--- Given records ---
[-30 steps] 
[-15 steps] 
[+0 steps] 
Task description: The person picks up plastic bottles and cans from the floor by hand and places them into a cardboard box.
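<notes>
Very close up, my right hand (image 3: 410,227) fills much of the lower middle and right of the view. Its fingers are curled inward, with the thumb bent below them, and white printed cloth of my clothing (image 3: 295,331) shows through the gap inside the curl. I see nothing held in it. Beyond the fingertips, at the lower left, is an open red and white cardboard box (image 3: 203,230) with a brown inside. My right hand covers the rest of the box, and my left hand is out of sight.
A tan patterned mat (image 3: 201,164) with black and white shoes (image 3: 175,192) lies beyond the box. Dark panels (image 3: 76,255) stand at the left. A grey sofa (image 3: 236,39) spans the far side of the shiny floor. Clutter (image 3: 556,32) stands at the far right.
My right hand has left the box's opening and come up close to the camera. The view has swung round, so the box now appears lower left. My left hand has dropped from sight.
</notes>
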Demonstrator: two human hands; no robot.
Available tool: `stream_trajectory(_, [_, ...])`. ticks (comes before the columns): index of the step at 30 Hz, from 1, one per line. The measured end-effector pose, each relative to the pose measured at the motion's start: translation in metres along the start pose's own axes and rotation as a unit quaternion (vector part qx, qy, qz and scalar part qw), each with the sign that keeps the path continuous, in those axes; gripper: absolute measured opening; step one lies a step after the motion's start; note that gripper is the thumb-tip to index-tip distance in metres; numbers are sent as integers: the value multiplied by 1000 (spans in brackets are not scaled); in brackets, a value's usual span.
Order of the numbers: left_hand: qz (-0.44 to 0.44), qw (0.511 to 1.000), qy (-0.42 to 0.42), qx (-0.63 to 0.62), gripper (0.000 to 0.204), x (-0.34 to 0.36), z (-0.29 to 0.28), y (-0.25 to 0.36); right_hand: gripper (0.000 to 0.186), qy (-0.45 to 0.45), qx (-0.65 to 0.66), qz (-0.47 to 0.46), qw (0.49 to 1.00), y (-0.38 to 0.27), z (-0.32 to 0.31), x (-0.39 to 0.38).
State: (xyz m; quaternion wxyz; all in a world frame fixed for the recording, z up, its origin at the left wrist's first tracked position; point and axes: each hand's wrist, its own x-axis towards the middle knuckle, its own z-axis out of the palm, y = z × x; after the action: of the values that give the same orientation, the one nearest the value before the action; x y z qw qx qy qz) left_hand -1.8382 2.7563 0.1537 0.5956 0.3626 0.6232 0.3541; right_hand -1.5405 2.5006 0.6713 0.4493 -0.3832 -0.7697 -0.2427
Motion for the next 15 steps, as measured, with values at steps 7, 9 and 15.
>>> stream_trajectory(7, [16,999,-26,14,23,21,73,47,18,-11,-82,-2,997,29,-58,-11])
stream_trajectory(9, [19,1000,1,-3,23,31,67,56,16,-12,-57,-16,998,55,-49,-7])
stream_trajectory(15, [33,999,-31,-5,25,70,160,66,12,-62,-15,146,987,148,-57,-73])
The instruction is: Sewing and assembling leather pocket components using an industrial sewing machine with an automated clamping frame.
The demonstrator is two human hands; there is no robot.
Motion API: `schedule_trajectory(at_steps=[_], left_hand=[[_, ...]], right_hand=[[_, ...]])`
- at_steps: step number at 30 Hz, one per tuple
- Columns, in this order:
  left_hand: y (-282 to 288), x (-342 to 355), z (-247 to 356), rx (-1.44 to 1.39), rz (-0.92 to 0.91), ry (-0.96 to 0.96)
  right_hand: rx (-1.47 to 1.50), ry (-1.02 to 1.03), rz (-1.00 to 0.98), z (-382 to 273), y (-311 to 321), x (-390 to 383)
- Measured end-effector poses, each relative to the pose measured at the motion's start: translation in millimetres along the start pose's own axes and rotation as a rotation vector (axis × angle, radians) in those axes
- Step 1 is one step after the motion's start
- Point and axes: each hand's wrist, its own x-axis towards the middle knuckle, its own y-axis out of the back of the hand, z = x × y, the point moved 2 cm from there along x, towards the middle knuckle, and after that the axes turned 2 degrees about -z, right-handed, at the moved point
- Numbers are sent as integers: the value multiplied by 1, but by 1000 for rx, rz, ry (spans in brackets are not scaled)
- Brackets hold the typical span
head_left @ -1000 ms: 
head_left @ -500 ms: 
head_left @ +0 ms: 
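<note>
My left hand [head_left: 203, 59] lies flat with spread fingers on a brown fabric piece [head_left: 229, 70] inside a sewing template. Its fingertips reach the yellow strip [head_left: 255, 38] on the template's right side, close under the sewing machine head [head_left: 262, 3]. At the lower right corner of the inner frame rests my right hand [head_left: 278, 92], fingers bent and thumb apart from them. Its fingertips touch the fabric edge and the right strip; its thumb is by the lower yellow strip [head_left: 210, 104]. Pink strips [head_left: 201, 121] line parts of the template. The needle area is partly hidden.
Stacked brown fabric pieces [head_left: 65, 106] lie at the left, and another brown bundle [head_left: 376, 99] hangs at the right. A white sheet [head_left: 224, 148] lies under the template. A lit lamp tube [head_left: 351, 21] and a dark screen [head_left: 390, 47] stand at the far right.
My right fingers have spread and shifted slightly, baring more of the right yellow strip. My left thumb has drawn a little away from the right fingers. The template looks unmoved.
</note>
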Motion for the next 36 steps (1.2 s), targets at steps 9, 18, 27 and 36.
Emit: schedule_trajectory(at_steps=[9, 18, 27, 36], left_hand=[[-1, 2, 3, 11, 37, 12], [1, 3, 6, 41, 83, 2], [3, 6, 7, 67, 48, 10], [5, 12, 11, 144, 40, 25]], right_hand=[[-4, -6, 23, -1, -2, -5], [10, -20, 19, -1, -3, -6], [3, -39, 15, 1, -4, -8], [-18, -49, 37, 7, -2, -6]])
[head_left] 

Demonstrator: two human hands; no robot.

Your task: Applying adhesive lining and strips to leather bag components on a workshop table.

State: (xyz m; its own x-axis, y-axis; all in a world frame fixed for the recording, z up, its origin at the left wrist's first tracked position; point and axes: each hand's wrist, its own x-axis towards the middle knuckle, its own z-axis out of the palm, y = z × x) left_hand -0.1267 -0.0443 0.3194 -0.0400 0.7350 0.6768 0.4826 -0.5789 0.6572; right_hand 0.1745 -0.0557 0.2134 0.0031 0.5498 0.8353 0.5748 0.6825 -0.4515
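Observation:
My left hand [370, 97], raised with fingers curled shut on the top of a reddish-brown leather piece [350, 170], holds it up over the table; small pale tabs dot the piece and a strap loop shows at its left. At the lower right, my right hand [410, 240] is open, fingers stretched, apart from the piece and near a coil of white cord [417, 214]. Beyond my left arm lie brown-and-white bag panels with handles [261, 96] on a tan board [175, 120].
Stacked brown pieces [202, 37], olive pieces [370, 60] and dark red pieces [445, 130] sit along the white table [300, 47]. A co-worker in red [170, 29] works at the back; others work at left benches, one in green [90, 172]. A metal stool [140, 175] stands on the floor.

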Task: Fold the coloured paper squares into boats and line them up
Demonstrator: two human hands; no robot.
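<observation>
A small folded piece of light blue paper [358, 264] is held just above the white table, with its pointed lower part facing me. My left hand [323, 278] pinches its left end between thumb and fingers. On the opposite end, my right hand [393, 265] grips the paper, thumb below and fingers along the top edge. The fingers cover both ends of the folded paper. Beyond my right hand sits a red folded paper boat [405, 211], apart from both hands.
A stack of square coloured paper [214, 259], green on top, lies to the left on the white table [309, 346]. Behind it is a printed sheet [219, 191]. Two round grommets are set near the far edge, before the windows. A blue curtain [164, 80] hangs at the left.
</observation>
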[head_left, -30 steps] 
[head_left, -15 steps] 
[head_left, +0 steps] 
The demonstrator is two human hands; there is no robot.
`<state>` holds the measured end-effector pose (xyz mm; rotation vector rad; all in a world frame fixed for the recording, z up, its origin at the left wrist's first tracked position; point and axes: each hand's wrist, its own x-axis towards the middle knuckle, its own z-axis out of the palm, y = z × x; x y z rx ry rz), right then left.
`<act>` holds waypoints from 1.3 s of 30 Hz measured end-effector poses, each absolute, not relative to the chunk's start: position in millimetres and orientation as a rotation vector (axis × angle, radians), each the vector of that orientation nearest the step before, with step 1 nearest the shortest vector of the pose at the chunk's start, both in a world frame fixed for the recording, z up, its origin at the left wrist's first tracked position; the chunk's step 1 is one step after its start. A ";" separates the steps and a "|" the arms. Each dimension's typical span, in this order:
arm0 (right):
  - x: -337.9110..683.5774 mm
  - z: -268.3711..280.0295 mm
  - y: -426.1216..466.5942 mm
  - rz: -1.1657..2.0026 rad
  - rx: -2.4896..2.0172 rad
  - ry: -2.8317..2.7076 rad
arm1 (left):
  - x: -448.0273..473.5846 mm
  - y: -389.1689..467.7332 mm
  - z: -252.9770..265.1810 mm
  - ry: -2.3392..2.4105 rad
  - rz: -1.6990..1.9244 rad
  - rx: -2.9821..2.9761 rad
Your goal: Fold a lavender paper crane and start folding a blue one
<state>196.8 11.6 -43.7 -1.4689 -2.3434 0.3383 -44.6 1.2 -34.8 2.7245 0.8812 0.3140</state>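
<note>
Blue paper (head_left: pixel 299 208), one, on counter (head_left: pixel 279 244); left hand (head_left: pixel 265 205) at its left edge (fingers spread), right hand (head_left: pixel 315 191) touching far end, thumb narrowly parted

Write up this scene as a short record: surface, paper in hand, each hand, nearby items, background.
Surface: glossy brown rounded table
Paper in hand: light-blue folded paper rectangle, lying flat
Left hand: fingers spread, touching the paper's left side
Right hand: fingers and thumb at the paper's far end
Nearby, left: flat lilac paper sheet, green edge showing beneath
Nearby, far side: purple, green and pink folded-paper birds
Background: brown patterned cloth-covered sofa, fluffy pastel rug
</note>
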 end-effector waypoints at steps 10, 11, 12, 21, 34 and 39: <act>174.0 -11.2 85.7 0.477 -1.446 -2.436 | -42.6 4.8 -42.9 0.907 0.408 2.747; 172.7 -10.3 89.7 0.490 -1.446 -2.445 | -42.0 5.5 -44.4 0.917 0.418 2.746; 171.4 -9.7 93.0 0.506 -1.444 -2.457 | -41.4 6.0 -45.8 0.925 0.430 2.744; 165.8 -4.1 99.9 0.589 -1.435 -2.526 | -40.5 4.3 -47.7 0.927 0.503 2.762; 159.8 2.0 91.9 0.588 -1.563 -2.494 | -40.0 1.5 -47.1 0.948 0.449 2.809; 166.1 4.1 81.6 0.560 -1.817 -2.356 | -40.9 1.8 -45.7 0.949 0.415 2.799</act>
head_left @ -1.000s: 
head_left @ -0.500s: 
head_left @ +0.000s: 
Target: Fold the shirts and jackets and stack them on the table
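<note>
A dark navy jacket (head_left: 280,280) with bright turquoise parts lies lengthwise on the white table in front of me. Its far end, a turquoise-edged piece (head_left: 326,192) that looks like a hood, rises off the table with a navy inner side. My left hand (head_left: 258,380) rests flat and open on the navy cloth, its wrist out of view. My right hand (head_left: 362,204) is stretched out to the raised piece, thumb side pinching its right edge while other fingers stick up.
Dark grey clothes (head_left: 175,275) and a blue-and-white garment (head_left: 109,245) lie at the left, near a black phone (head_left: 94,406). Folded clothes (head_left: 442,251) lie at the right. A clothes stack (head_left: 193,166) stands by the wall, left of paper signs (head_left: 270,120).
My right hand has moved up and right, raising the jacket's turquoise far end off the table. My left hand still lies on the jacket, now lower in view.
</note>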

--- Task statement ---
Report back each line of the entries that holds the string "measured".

--- Exercise output ---
Available tool: `stream_trajectory(_, [_, ...])`. ticks (comes before the columns): index of the step at 30 Hz, from 1, one per line. The measured end-effector pose, each relative to the pose measured at the motion's start: translation in metres along the start pose's own axes and rotation as a unit quaternion (vector part qx, qy, qz and scalar part qw), each with the sign that keeps the path continuous, in those axes; gripper: absolute measured opening; step one lies a step after the motion's start; note that gripper is the thumb-tip to index-tip distance in metres; numbers are sent as integers: the value multiplied by 1000 (spans in brackets are not scaled); in brackets, a value's usual span.
Motion for the next 15 steps, as measured, with values at steps 7, 9 and 15.
- Measured end-effector poses, each relative to the pose measured at the motion's start: translation in millimetres along the start pose's own axes and rotation as a rotation vector (axis × angle, radians) in those axes
`<state>` holds the measured end-effector pose (xyz mm; rotation vector rad; all in a world frame fixed for the recording, z up, its origin at the left wrist's first tracked position; point and axes: each hand's wrist, its own x-axis towards the middle knuckle, its own z-axis out of the palm, y = z × x; x y z rx ry rz), right then left.
`<act>` holds waypoints from 1.3 s of 30 Hz measured end-effector poses, each absolute, not relative to the chunk's start: position in millimetres and orientation as a rotation vector (axis × angle, radians), each the vector of that orientation nearest the step before, with step 1 nearest the shortest vector of the pose at the chunk's start, both in a world frame fixed for the recording, z up, its origin at the left wrist's first tracked position; the chunk's step 1 is one step after its start. A ";" separates the steps and a "|" the arms. Each dimension's typical span, in this order:

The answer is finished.